A set is a collection of objects or elements, which can be anything, such as numbers, letters, or even other sets. The elements in a set are typically listed within curly braces, and each element is listed only once. For example, the set of all even numbers can be represented as {2, 4, 6, 8, …}. Sets are used to define and study many mathematical concepts, such as functions and groups.

A function is a rule that assigns a unique output value to each input value. Functions are used to describe relationships between different mathematical objects, such as numbers, sets, or even other functions. A function can be represented using a formula, a graph, or a table. For example, the function f(x) = x^2 assigns the output value x^2 to each input value x. Functions can be composed and combined using various operations, such as addition, subtraction, multiplication, and division.

A group is a set of elements together with an operation that combines two elements and produces another element in the group.

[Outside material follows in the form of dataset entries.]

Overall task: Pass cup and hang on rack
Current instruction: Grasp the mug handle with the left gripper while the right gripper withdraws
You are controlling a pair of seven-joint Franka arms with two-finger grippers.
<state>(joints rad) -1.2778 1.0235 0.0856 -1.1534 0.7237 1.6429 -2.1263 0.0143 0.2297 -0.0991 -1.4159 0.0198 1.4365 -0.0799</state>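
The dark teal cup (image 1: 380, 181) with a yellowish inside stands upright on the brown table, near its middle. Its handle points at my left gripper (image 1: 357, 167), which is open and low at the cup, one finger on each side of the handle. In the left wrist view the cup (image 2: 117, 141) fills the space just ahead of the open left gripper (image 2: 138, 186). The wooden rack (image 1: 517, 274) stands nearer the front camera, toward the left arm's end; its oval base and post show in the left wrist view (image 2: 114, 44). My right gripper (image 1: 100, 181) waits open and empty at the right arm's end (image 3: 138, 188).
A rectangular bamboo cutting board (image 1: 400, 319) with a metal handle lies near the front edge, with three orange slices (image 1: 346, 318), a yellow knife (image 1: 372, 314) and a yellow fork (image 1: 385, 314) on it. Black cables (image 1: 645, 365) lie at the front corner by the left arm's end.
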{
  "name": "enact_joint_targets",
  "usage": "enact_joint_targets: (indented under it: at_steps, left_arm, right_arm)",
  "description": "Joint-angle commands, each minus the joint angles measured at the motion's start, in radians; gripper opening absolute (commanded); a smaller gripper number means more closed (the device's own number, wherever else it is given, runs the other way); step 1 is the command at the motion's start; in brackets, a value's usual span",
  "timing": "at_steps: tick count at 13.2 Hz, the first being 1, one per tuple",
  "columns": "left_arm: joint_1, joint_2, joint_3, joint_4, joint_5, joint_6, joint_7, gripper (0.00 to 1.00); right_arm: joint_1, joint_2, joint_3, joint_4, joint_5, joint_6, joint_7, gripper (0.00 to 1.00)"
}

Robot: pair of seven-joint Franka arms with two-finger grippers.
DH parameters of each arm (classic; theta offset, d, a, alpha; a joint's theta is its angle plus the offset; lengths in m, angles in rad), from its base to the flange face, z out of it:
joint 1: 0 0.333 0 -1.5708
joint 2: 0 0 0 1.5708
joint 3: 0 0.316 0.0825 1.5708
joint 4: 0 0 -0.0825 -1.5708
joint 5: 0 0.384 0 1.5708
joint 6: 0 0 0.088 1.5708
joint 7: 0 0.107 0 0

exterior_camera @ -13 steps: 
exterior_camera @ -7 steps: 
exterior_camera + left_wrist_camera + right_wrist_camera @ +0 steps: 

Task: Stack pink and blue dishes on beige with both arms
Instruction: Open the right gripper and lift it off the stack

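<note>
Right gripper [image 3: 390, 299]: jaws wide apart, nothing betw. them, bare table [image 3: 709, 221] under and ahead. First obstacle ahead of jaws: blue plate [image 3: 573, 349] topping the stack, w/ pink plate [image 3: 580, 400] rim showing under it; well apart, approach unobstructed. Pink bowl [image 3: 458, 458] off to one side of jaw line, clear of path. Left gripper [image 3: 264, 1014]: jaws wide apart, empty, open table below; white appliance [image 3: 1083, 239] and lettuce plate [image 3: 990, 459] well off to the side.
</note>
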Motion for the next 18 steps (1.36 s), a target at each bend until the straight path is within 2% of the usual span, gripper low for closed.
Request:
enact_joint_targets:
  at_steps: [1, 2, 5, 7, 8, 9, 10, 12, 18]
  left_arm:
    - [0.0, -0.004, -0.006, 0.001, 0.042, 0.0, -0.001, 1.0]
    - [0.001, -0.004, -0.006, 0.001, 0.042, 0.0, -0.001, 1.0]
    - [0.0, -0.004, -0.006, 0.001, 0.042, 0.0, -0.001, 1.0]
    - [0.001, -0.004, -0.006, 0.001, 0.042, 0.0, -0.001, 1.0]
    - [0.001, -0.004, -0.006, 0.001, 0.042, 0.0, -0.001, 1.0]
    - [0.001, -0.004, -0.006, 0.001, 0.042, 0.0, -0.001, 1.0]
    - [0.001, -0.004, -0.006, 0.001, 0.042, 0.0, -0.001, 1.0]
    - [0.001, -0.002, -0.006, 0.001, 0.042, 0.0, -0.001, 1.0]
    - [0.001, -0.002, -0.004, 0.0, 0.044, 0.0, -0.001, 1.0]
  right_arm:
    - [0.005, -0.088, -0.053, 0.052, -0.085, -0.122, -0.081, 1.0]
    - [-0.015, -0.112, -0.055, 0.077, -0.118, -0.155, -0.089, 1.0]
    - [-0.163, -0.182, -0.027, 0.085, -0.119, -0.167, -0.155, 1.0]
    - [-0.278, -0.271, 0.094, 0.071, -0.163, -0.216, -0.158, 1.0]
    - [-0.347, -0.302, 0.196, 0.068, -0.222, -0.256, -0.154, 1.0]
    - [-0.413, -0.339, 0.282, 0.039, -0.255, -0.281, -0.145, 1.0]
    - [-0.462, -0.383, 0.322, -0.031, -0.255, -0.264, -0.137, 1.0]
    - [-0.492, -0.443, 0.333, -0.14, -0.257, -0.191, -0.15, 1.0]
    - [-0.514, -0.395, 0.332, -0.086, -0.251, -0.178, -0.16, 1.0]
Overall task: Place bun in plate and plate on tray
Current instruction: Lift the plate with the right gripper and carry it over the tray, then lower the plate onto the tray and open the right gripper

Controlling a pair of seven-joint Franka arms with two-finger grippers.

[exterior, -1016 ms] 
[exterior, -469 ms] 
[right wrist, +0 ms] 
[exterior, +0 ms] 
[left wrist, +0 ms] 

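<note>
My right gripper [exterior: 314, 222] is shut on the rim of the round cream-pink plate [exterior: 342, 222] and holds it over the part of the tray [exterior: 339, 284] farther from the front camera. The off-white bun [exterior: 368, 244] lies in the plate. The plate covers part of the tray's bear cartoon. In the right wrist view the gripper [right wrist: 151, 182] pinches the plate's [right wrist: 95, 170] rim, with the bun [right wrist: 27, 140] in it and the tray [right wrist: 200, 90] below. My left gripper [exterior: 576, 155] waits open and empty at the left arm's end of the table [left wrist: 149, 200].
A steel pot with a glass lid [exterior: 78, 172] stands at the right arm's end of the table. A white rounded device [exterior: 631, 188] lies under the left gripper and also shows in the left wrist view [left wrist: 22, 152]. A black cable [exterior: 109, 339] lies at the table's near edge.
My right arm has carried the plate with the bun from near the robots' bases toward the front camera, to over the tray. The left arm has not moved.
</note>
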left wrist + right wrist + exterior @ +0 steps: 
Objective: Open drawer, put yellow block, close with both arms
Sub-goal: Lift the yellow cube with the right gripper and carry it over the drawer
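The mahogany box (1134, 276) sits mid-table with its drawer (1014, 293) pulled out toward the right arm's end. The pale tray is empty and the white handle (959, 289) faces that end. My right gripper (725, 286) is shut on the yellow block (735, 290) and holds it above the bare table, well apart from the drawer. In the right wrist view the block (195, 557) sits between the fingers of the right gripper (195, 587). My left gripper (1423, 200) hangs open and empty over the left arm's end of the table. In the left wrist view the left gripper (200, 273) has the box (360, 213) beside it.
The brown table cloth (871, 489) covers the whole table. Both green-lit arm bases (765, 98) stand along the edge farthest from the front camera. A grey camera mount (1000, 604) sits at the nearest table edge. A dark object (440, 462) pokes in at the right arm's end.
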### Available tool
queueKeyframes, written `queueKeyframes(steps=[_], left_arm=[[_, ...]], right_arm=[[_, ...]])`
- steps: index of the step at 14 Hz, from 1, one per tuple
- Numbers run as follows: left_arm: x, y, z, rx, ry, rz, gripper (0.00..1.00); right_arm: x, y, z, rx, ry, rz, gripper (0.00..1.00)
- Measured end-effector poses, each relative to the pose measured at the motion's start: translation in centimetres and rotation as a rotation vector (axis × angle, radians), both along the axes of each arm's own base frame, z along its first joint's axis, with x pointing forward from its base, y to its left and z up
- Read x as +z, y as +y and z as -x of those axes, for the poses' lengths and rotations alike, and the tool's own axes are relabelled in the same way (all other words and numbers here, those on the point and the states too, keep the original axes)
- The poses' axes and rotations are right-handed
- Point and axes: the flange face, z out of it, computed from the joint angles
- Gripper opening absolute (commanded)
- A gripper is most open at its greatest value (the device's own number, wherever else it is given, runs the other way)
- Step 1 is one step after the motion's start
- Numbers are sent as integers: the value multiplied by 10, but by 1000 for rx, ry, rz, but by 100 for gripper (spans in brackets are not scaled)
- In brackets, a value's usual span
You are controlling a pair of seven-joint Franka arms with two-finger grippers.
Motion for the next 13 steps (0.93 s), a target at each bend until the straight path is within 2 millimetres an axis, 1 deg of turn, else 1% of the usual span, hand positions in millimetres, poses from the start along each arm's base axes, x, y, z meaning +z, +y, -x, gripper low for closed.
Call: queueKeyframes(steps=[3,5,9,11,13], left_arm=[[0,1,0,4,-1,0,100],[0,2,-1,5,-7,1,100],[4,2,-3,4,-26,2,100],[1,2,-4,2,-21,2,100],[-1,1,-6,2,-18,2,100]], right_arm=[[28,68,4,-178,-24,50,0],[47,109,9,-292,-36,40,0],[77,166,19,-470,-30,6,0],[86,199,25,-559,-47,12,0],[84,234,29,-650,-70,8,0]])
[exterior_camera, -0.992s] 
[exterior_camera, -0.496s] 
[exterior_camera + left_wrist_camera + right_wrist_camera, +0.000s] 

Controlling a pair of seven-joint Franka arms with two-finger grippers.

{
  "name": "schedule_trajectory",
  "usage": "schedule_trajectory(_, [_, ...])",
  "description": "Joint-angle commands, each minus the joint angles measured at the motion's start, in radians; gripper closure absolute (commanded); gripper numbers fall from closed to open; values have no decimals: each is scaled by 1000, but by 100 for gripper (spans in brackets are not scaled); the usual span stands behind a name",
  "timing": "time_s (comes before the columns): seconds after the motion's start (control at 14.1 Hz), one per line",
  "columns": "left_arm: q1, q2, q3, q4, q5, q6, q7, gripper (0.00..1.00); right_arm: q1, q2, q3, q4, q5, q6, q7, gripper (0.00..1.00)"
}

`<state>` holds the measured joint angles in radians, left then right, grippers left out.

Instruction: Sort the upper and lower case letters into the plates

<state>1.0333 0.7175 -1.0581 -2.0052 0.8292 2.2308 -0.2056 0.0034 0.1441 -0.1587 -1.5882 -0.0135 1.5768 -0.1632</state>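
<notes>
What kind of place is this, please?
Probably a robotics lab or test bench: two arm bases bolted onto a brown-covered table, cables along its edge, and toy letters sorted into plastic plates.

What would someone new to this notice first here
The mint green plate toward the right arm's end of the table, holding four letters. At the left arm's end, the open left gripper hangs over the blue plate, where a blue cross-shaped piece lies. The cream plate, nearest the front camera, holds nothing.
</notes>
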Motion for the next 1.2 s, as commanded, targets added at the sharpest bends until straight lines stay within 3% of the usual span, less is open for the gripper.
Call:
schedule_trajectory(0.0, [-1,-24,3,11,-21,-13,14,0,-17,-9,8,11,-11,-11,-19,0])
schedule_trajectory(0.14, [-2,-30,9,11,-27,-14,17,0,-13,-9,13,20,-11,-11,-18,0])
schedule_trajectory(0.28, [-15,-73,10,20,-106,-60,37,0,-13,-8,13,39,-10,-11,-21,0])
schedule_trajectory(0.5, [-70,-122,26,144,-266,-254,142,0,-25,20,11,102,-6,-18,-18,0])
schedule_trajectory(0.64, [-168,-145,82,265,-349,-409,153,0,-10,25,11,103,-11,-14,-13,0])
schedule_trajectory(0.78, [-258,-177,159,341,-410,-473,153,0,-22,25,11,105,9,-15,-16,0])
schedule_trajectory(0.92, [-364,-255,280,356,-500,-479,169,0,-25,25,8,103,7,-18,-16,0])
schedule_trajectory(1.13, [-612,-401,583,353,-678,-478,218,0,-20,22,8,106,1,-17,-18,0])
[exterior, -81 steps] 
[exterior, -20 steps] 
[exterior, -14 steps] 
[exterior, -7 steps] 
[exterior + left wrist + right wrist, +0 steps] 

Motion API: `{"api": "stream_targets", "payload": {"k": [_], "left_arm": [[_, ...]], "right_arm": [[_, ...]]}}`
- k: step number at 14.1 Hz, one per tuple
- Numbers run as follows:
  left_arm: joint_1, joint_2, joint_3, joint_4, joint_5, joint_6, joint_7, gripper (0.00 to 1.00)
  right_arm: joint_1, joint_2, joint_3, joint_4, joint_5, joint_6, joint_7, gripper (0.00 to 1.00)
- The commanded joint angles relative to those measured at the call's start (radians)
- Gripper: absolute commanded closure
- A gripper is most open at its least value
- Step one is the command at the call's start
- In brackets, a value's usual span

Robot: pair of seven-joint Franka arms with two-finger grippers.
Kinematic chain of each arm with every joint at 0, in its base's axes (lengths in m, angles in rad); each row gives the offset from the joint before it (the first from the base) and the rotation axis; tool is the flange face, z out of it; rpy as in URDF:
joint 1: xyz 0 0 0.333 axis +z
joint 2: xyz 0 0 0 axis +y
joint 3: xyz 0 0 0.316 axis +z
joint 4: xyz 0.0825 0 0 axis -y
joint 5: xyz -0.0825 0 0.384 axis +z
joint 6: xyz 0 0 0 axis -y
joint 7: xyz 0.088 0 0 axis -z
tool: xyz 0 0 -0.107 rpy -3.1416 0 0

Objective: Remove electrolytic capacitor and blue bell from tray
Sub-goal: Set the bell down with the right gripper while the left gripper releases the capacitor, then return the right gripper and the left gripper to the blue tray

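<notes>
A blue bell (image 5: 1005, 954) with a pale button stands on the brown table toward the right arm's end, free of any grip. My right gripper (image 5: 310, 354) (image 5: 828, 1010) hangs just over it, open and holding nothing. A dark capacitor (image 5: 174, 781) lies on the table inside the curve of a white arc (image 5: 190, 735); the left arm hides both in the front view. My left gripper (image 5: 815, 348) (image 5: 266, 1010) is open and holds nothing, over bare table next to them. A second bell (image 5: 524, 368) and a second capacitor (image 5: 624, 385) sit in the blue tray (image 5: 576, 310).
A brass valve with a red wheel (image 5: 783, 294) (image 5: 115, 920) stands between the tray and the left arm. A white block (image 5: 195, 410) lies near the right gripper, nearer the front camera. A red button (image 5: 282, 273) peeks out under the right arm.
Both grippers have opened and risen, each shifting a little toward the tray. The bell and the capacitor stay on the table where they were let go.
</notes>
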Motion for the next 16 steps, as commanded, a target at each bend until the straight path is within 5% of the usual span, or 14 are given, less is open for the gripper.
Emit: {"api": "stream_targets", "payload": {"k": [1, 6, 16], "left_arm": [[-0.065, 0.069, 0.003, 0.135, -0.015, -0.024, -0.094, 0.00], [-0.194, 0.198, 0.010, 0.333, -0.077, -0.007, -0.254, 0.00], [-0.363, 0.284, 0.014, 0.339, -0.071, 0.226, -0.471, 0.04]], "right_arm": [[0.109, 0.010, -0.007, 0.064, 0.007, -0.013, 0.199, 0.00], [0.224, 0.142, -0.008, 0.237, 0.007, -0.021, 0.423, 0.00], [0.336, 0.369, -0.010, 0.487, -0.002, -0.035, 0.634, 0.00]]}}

The operation must satisfy certain properties, such as associativity, identity, and invertibility. Groups are used to study symmetry and structure in mathematics and science. Examples of groups include the group of integers under addition, the group of 2×2 matrices under matrix multiplication, and the group of symmetries of a regular polygon.

In summary, sets, functions, and groups are important concepts in mathematics that are used to study various mathematical structures and relationships. Sets provide a way to collect and organize mathematical objects, functions describe relationships between objects, and groups represent symmetries and structure in mathematics and science.